Thomas Jefferson places a single passage from Laurence Sterne’s Tristram Shandy immediately after a quote taken from the Roman historian Livy, and immediately before a quote from Cicero. It is the unusual filling for an ancient Roman sandwich, bread inscribed with Latin. The placement of this passage, strange bedfellows and all, stands testament to the ways in which the Commonplace Book could organize information along linear paths reflective of the author’s life, over the creation of intentional modes of organization.
Finding Tristram Shandy in the midst of all this ancient Roman writing is very strange, but in that strangeness there is room to examine the historical value of the Commonplace Book as a means of learning about the people who read included texts, rather than learning about the texts themselves. In this case, Thomas Jefferson copied a section of Tristram Shandy dealing with death, and the fleeting nature of life (Jefferson 62). He did so between a segment of Cicero about free will, and a bit of Livy about honesty in the face of situations hostile to honesty (Jefferson 61-62). All of these passages have philosophical weight to them, and so are not entirely disparate, but their topical subjects do not provide any indication as to why Tristram Shandy would slotted here, of all places. This is a crucial observation, for it allows one to see a deeply personal subtext in this place.
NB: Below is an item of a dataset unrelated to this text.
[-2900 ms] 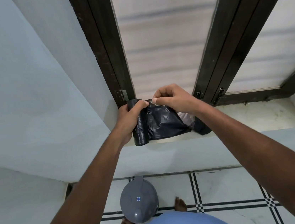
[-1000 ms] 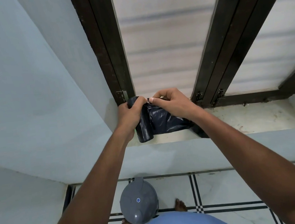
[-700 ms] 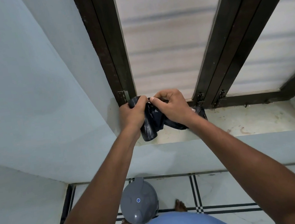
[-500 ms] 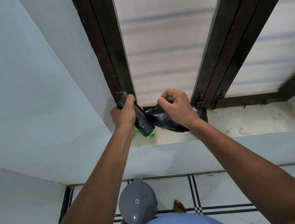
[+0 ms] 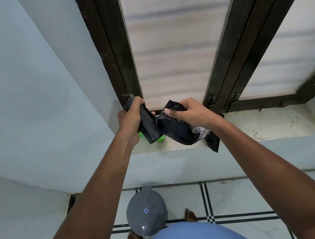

In the Commonplace Book, when obvious implicit reason is abandoned, there is no way to know exactly what the author meant when copying the passages they did. However, in an inverting twist, this is part of what makes Commonplace Books so worth looking at. The circumstances dictating the connections between passages are a whim, or a coincidence, or anything but reason. And even if the arrangement is grounded in reason, it is a private reason. Against the apparent nonsense, we know one thing. He copied these words, and when he did he knew why. So we can feel his pulse in the space between these passages, even if we cannot see the blood.
Works Cited
Jefferson, Thomas, and Douglas L Wilson. Jefferson's Literary Commonplace Book. Princeton University Press, 1989.